Bilan 2023 de la danse – Le Top 5 de la rédaction
Comme de coutume, la rédaction de DALP se plie à un bilan de l’année Danse écoulée. Avec pour chaque membre de la rédaction, un Top 5 (pas forcément par ordre de préférence) des moments forts de ces douze mois passés. Cela peut être un spectacle, un festival, un film, un moment hors du temps… En tout cas cinq moments de danse un peu particuliers, qui d’une façon ou d’une autre, nous ont touchés. Et vous, que retenez-vous de cette année de Danse ?

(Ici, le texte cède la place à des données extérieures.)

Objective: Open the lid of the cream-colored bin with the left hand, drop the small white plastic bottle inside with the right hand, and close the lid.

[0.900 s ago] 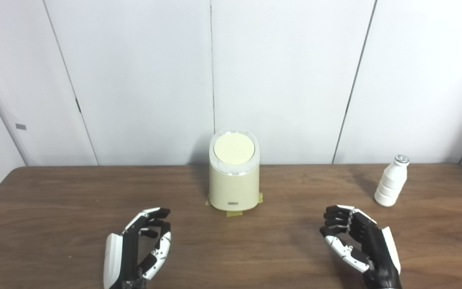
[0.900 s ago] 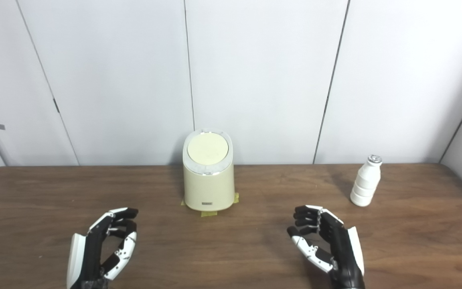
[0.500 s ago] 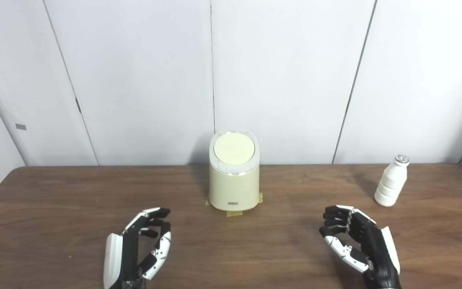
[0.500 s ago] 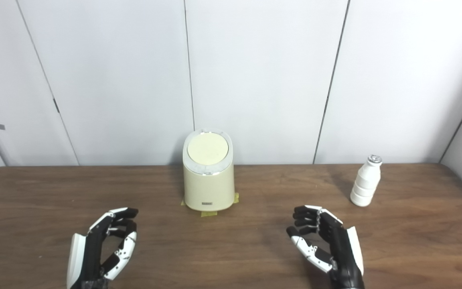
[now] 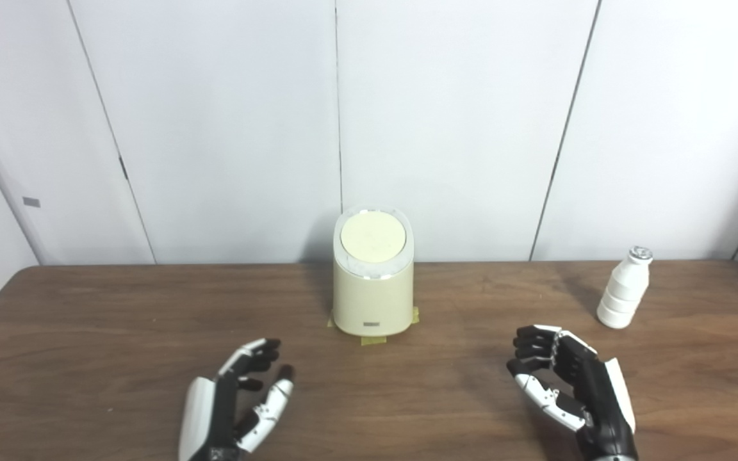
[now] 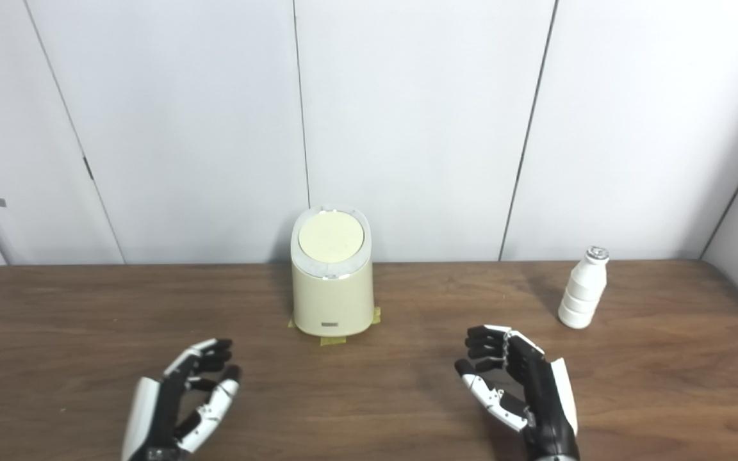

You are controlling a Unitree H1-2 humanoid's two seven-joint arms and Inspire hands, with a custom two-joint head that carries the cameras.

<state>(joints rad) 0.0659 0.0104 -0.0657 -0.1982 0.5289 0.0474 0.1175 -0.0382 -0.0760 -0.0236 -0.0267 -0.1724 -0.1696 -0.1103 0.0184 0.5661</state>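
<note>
The bin (image 5: 373,275) stands at the back middle of the surface (image 5: 87,333), its round lid (image 5: 373,235) shut flat on top. The bottle (image 5: 624,289) stands upright well to the right, near the back edge. My left hand (image 5: 234,403) and right hand (image 5: 571,384) hover low near the front, fingers apart and loosely curled, holding nothing. The bottle looks light, stiff and smooth, easy to tip; I judge a wrap around its ribbed body safest. The lid looks light; I'd take it at its front edge.
</note>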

Le Top 5 d’Amélie Bertrand
1 – La Belle au bois dormant de Frederick Ashton d’après Marius Petipa par le Royal Ballet de Londres, avec Marianela Núñez et Vadim Muntagirov
Puis dans le désordre
2 – Le Gala des 50 ans du Prix de Lausanne
3 – La Biennale de la Danse de Lyon
4 – Le Hessisches Staatsballett au festival Le Temps d’aimer
5 – The Statement de Crystal Pite par le Ballet BC et Black Lights de Mathilde Monnier
Ce fut ma Plume d’or de la saison passée, et toujours en tête au moment de faire le bilan de cette année Danse 2023. La Belle au bois dormant de Marianela Núñez fut un moment absolument prodigieux. Comme son personnage, elle est touchée par la grâce et tous les dons, si au-dessus de tout le monde, sans jamais se départir d’un charme jamais affecté. C’est le miracle d’un grand rôle, interprété par une Étoile à la maturité de ses 40 ans et qui n’a cessé de le travailler durant toute sa carrière. Il serait toutefois réducteur de ne ramener cette représentation qu’à son interprète principal. Car l’ensemble de la distribution, d’un Prince Vadim Muntagirov au dernier des figurants, mais aussi tout le travail de reconstruction et de transmission, était au même niveau d’excellence. Une soirée hors du temps.
En 2023, il y a eu les soirées Souvenirs. Le Prix de Lausanne a ainsi mis les petits plats dans les grands pour fêter son 50e anniversaire, avec un Gala absolument magistral. Trois heures de danse sans aucun temps mort, avec des artistes tous plus fabuleux les uns que les autres, pour une programmation d’une grande intelligence, où chaque extrait faisait penser, d’une façon ou d’une autre, à l’histoire de ce Prix par comme les autres. Quelques semaines plus tard, le gala Hommage à Patrick Dupond de l’Opéra de Paris faisait bien chiche. Mais tout de même, il y a eu au cours de cette soirée de grain de folie Patrick Dupond. Et le sentiment, enfin, du renouveau de cette compagnie.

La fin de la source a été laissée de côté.